Directions for this task: Output the full listing below, keeping each line exact.
───
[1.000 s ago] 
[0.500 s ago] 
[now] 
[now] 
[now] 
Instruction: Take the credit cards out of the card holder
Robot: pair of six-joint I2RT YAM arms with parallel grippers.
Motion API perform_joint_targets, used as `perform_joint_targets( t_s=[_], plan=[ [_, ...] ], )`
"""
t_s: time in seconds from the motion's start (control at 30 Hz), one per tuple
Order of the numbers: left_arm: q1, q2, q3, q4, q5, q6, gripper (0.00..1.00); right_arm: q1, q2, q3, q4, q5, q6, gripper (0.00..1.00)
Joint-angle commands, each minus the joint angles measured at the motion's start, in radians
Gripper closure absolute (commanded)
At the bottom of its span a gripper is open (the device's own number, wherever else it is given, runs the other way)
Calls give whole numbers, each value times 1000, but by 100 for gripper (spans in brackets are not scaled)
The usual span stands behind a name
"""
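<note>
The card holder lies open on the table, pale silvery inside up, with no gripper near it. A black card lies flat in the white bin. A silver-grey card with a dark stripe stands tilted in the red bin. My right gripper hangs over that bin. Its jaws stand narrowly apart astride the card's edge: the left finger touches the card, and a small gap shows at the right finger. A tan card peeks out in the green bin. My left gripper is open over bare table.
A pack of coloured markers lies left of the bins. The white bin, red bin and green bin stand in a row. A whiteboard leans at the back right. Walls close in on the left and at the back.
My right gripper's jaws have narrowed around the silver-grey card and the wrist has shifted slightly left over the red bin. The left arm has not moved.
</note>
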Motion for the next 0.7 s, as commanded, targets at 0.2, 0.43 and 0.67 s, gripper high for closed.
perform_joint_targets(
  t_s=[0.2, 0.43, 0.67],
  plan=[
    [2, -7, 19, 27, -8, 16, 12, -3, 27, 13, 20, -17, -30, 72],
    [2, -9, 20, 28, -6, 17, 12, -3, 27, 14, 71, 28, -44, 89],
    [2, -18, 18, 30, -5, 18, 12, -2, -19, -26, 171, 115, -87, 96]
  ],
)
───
Answer section:
[1.000 s ago] 
[0.500 s ago] 
[now] 
[now] 
[now] 
Instruction: Take the credit cards out of the card holder
Robot: pair of six-joint I2RT YAM arms with parallel grippers.
Motion API perform_joint_targets, used as `perform_joint_targets( t_s=[_], plan=[ [_, ...] ], )`
"""
t_s: time in seconds from the motion's start (control at 30 Hz), one per tuple
Order of the numbers: left_arm: q1, q2, q3, q4, q5, q6, gripper (0.00..1.00); right_arm: q1, q2, q3, q4, q5, q6, gripper (0.00..1.00)
Joint-angle commands, each minus the joint angles measured at the motion's start, in radians
Gripper closure absolute (commanded)
At the bottom of its span a gripper is open (the device's own number, wherever else it is given, runs the other way)
Calls give whole numbers, each value times 1000, but by 100 for gripper (spans in brackets are not scaled)
The usual span stands behind a name
"""
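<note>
The card holder lies open on the table, pale silvery inside up, with no gripper near it. A black card lies flat in the white bin. A silver-grey card with a dark stripe stands tilted in the red bin. My right gripper hangs over that bin. Its jaws stand narrowly apart astride the card's edge: the left finger touches the card, and a small gap shows at the right finger. A tan card peeks out in the green bin. My left gripper is open over bare table.
A pack of coloured markers lies left of the bins. The white bin, red bin and green bin stand in a row. A whiteboard leans at the back right. Walls close in on the left and at the back.
My right gripper's jaws have narrowed around the silver-grey card and the wrist has shifted slightly left over the red bin. The left arm has not moved.
</note>
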Motion for the next 0.7 s, as commanded, targets at 0.2, 0.43 and 0.67 s, gripper high for closed.
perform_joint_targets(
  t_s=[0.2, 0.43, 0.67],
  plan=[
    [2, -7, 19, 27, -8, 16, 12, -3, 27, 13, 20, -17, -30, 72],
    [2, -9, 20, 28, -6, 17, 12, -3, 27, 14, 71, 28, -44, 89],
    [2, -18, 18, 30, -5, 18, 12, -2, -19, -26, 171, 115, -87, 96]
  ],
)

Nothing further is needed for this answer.